The bill replaces norms with statutory tests that will be difficult to administer. Proving subjective political motive—either for plaintiffs in civil suits or for defendants seeking dismissal—will hinge on circumstantial evidence and internal communications; courts may struggle to distinguish legitimate law-enforcement judgments from impermissible political considerations.
The attestation requirement forces a binary, sworn statement into early charging stages; it could deter risky prosecutions but also prompt conservative charging decisions and create perjury exposure for prosecutors who later learn of facts that change their initial assessment.

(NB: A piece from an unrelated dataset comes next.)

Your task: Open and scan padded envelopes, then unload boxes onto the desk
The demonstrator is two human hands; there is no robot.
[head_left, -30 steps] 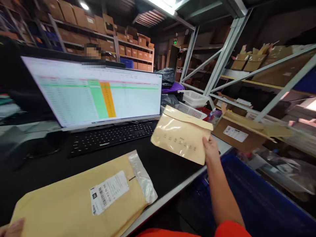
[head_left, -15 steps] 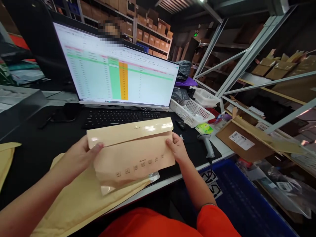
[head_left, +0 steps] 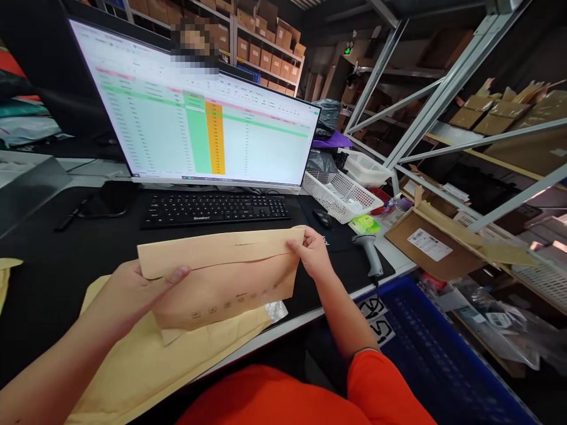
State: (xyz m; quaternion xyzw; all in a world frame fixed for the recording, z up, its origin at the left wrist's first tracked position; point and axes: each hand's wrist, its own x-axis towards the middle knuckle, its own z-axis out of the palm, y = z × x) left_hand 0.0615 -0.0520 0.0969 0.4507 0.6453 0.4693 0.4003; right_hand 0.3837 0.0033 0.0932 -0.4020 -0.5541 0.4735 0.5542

The private right of action raises classic chilling concerns: individual-capacity damages suits can focus on line prosecutors and agents, potentially discouraging aggressive investigative steps even when warranted. At the same time, the bill gives OPR and the IG strict timelines and confidentiality rules for disclosures to Congress—speeding oversight but compressing complex probes into one-month windows.
Changes to grand-jury practice (mandatory presentation of exculpatory and impeachment materials, plus disclosure of vote tallies) alter long-standing secrecy norms designed to protect witnesses and investigative integrity; those alterations could affect witness cooperation, grand-jury candor, and the dynamic between prosecutors and grand jurors. Finally, the prohibition on White House instruction raises separation-of-powers questions: the statute curbs executive-branch communications, but enforcement primarily runs through internal reporting, civil suits, and judicial review—mechanisms that may not fully deter subtle or indirect political influence.